For the data below, give the number of lines containing "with" and nothing more.

-- RECORDS FOR THE TASK follows --

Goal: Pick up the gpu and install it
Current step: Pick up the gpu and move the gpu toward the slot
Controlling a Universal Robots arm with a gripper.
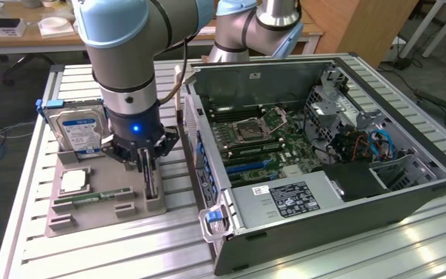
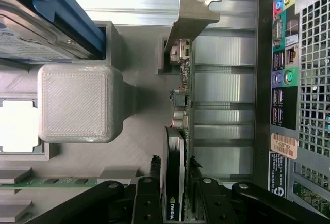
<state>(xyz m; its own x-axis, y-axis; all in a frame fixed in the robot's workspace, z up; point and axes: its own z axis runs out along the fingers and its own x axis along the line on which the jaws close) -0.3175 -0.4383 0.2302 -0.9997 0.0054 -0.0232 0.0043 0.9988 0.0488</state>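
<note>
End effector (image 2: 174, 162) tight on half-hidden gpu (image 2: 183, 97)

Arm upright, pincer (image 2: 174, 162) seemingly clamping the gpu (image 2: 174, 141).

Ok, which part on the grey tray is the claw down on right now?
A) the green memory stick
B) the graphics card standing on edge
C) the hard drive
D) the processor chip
B: the claw is clamped on either side of the graphics card, which stands on edge in the tray, next to the hard drive.
</note>
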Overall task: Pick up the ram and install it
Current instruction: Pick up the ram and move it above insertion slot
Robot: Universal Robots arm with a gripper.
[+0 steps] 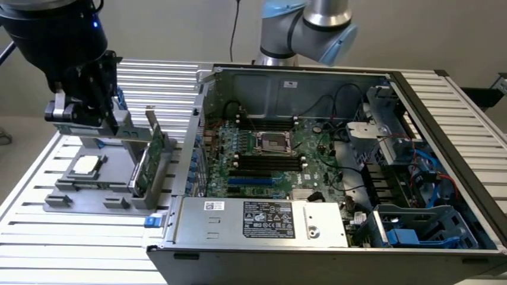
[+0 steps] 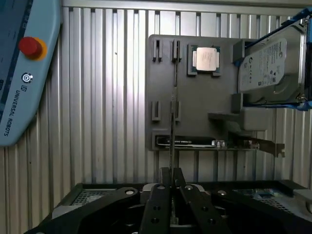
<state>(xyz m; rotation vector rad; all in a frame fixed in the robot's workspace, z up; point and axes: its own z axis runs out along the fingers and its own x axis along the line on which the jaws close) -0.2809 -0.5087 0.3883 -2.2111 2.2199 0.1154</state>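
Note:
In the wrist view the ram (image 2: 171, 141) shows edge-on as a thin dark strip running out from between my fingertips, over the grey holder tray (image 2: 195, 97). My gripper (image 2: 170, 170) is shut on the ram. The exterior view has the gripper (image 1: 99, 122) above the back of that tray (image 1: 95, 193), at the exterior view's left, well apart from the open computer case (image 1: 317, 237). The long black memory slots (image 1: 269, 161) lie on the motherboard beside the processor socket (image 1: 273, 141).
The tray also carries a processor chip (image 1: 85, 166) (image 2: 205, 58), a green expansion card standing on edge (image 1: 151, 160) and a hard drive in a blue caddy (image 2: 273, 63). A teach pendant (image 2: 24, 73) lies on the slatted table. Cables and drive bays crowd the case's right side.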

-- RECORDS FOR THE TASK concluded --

RESPONSE TO THIS TASK: 2